Do early-learning programs have a bigger pound-for-pound effect on economic activity in Kansas than transportation, construction, or the retail trade?
The answer is yes, at least according to new report from America’s Edge, a coalition of business leaders that says it supports “proven programs that pay big dividends to businesses both today and tomorrow,” and focuses on getting children ready for the labor force.
The major finding from America’s Edge report is that for every dollar spent on early-learning programs in Kansas, an economic benefit of 68 cents in additional spending is generated within the state. That matches the economic impact of farming, logging, hunting, and fishing, and beats out the impact of the retail trade (65 cents for every dollar spent), mining, oil and gas (49 cents), and manufacturing (46 cents).
“You don’t have to wait for 20 years for that economic benefit to Kansas,” Susan Gates, the national director of America’s Edge, told the Kansas City Star.

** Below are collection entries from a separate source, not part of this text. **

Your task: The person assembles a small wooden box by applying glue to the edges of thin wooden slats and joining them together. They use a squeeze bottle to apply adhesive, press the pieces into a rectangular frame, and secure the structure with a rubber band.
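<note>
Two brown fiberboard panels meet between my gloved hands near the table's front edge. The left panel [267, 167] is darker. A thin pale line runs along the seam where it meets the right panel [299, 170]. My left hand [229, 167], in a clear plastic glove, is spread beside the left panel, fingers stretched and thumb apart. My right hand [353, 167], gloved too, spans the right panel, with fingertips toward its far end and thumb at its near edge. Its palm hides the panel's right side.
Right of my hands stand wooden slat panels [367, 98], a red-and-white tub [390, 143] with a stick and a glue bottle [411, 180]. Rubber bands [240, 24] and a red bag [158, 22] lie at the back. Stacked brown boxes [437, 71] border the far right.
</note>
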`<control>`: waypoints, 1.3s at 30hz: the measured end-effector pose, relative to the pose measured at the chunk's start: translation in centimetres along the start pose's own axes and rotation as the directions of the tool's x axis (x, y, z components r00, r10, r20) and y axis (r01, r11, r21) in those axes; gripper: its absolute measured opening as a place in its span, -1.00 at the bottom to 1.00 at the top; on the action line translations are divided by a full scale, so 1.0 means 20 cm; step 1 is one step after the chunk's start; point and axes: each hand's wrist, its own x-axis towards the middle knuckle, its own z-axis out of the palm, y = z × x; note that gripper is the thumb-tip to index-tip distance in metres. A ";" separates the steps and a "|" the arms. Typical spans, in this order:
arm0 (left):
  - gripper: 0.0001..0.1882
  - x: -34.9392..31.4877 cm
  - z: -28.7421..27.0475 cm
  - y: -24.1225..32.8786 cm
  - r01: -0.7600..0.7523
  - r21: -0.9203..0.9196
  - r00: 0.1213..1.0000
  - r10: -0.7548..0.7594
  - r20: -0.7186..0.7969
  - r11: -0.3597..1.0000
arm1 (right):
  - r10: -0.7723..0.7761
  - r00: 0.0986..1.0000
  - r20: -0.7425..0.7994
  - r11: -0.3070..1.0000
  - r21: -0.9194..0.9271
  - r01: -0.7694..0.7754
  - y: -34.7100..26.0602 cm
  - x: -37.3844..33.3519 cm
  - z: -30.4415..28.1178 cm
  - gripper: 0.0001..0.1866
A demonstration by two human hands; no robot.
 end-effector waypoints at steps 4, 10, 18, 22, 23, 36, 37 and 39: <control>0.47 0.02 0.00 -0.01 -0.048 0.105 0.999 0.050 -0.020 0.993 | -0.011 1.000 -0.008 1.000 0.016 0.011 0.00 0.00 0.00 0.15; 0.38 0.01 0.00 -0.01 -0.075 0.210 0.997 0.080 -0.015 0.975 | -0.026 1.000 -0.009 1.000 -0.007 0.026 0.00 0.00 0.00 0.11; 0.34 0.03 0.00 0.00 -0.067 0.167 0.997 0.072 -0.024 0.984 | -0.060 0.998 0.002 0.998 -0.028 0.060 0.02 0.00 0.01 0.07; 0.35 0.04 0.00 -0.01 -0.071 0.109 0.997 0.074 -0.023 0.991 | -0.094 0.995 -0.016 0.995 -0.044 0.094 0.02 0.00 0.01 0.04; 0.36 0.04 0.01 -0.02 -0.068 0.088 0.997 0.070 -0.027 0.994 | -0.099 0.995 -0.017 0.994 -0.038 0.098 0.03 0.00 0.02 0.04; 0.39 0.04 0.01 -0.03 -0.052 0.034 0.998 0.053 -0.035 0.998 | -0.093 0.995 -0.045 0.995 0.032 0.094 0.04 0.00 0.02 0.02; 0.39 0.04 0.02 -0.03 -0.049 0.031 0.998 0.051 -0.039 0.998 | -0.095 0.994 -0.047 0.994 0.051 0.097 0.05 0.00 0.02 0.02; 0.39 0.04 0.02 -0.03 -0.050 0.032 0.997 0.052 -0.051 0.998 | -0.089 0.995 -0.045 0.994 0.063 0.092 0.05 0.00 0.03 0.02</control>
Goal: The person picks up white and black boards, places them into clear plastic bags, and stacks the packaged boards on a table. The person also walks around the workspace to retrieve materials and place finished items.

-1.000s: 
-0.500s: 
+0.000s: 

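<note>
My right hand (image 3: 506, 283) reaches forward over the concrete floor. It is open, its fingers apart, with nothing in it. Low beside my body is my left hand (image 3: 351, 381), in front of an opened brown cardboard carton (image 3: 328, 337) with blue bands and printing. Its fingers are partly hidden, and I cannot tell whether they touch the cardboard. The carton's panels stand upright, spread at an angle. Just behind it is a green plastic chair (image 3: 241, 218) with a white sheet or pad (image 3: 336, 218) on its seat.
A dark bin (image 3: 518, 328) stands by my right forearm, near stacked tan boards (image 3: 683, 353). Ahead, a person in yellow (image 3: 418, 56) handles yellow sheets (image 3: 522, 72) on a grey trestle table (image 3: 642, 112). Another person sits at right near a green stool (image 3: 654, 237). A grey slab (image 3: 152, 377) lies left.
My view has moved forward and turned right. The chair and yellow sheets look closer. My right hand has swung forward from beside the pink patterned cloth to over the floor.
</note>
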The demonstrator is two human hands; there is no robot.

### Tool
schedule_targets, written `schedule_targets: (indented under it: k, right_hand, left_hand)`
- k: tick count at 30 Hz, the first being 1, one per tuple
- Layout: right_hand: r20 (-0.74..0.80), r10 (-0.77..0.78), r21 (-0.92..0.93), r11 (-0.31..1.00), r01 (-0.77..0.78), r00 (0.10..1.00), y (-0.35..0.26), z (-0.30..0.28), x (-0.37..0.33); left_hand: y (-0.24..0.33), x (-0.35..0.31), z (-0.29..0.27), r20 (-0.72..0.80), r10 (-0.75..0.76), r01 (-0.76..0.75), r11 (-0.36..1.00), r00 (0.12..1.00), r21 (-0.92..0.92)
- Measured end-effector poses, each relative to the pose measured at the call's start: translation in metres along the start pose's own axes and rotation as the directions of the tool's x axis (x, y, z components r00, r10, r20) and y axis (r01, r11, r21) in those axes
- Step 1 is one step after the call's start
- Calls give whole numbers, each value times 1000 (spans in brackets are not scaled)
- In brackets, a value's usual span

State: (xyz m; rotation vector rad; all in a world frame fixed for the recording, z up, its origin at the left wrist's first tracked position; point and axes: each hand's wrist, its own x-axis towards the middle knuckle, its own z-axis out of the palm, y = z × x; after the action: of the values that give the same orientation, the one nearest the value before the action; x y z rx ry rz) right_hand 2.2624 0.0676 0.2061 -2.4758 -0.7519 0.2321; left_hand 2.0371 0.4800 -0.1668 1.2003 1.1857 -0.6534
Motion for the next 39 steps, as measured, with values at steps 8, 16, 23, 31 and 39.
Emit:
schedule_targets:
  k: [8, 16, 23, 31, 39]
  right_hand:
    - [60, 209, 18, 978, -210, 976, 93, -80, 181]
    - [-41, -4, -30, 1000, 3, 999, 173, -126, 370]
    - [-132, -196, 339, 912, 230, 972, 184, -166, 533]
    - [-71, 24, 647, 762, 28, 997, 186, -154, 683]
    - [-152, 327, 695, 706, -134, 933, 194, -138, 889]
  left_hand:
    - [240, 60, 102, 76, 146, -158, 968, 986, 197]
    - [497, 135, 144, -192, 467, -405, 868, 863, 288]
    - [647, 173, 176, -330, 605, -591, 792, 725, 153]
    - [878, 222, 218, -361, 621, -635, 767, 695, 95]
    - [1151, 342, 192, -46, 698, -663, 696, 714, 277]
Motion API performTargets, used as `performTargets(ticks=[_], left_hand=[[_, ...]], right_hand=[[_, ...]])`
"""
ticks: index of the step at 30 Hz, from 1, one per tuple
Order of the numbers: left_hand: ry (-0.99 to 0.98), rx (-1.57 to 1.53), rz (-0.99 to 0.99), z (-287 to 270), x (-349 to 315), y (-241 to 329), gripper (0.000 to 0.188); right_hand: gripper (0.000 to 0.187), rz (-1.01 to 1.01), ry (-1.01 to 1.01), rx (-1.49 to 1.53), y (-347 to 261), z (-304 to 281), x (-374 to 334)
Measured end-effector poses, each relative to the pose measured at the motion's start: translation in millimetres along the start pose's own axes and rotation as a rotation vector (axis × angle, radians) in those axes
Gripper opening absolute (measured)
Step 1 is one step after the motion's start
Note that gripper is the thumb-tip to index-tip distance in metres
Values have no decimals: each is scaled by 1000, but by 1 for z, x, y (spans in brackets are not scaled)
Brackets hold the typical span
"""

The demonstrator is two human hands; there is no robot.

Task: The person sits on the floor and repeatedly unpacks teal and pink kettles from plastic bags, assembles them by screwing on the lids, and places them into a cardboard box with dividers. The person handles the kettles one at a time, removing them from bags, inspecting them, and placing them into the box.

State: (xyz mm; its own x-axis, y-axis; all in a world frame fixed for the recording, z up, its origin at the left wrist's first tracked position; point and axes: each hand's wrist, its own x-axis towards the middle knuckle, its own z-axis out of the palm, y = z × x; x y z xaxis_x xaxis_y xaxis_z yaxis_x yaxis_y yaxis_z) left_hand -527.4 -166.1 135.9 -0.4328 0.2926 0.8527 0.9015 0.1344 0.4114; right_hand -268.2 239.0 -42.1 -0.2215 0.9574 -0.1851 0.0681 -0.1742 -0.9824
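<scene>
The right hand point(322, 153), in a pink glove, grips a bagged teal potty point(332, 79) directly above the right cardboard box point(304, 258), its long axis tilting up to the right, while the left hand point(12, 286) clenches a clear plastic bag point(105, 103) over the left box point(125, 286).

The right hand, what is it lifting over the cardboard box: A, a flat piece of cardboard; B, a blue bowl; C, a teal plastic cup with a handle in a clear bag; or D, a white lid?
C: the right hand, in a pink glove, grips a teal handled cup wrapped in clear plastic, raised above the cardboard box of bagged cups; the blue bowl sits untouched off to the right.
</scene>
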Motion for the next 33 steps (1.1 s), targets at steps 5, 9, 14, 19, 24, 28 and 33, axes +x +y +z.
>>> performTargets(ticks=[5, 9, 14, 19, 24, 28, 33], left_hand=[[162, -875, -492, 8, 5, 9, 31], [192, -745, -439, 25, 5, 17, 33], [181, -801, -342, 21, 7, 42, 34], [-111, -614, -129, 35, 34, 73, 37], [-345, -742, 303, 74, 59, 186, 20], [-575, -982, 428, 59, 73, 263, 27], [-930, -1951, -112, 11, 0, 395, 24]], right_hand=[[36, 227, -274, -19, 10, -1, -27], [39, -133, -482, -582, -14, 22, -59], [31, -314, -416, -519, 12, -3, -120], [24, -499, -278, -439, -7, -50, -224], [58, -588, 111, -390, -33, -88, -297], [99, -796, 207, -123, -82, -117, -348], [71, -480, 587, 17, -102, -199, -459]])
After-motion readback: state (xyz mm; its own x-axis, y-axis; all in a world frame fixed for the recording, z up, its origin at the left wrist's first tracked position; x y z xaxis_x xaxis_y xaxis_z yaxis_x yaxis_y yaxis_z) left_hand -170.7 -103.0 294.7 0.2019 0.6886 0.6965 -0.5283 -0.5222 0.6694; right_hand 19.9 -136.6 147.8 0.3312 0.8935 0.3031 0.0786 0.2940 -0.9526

The report counts early learning as part of the economy’s services sector, which as an entire category generates an additional 61 cents in economic activity for every dollar spent, meaning that early childcare outperforms the services sector as an overall category by 7 cents per dollar spent. (The study uses a Social Accounting Matrix as the methodology to determine economic impacts, which you can read about here.)
Kansas requires an additional investment of $515 million in early-learning programs to ensure that “all Kansas children under age 5 have access to quality early care and education,” according to the report. But that investment in turn would generate $350 million in new spending in the Kansas economy, including over $80 million for the services sector including mobile phone and cable company revenue, and $60 million in sales in real estate and construction.
America’s Edge says that right now, the state funds $141 million in early-learning programs, generating an additional $96 million in economic activity.
“A lot of it is related to the child care industry that allows parents to work,” Gayle Stuber, the early childhood coordinator at the Kansas State Department of Education, speaking of similar studies on early childhood investment, said in an interview.
Naturally enough, the study doesn’t have a section titled “How Investments in Early Learning Fail to Help Kansas.” But one natural question is that if the K-12 system does not do a good job of building on what children get out of early-education programs, won’t the won’t the benefits of early-childhood education to the children themselves largely fade? Or put another way, could the direct economic benefits America’s Edge describes be overshadowed by the K-12 system’s failure to build on such programs? And could the money be better invested in attempts to improve people’s parenting skills?
It’s also notable that the America’s Edge report doesn’t list any sectors as having a bigger economic impact in Kansas than early-childhood programs, which some folks might quibble with. (America’s Edge is funded in part by the Bill & Melinda Gates Foundation, which provides support to Editorial Projects in Education, which publishes Education Week.)
And of course, with state budgets still strapped, dropping an additional $515 million into one section of the state education department might not be a thrilling idea for Kansas lawmakers. Between 2009 and 2011, for example, state funding for all education expenditures fell by $373 million, according to the state budget office.